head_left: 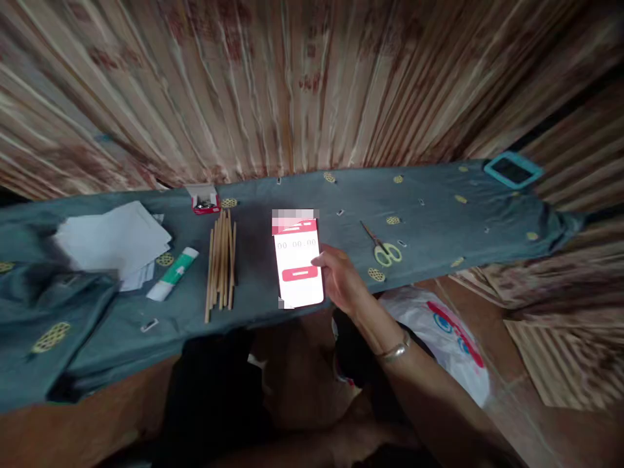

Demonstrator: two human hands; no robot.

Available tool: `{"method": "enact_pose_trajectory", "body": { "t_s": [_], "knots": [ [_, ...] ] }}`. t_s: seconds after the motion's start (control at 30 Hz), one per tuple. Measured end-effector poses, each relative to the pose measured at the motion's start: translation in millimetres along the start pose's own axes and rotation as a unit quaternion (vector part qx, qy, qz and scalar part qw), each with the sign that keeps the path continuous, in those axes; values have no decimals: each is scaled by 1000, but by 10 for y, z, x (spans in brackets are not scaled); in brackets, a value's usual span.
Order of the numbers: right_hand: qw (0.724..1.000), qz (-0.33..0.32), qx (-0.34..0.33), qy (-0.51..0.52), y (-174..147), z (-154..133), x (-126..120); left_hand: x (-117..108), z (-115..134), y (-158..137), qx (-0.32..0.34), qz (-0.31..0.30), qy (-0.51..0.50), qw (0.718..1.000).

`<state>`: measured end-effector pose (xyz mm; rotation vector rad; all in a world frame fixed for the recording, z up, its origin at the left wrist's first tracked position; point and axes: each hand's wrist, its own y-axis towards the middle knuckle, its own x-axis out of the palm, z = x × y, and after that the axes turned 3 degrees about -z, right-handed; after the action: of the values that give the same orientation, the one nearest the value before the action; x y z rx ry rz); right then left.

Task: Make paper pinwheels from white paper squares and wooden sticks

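My right hand (pixel 341 273) is closed round the right edge of a smartphone (pixel 298 289), with the thumb over its lit screen. The screen shows a row of zeros like a timer and a red button. Left of the phone lies a bundle of thin wooden sticks (pixel 221 266) on the cloth. A pair of scissors (pixel 385 252) with pale green handles rests to the right of my hand. Low in the dark at my lap, a dim skin-toned shape seems to be my left hand (pixel 348 443); its fingers cannot be made out.
A patterned grey-blue cloth (pixel 439 227) covers the narrow table. On it are white paper sheets (pixel 112 237), a green-and-white tube (pixel 173 273), a small red box (pixel 205 201) of metal bits and a blue-framed tablet (pixel 513 170). Curtains hang behind; a plastic bag (pixel 424 325) lies below.
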<state>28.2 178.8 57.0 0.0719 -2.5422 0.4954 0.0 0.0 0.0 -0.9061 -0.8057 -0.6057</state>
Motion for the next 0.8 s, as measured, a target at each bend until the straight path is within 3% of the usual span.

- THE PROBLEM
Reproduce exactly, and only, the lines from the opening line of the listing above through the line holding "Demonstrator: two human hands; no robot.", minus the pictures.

- SOLUTION
head_left: 

Demonstrator: two human hands; no robot.

What the exercise required is now done.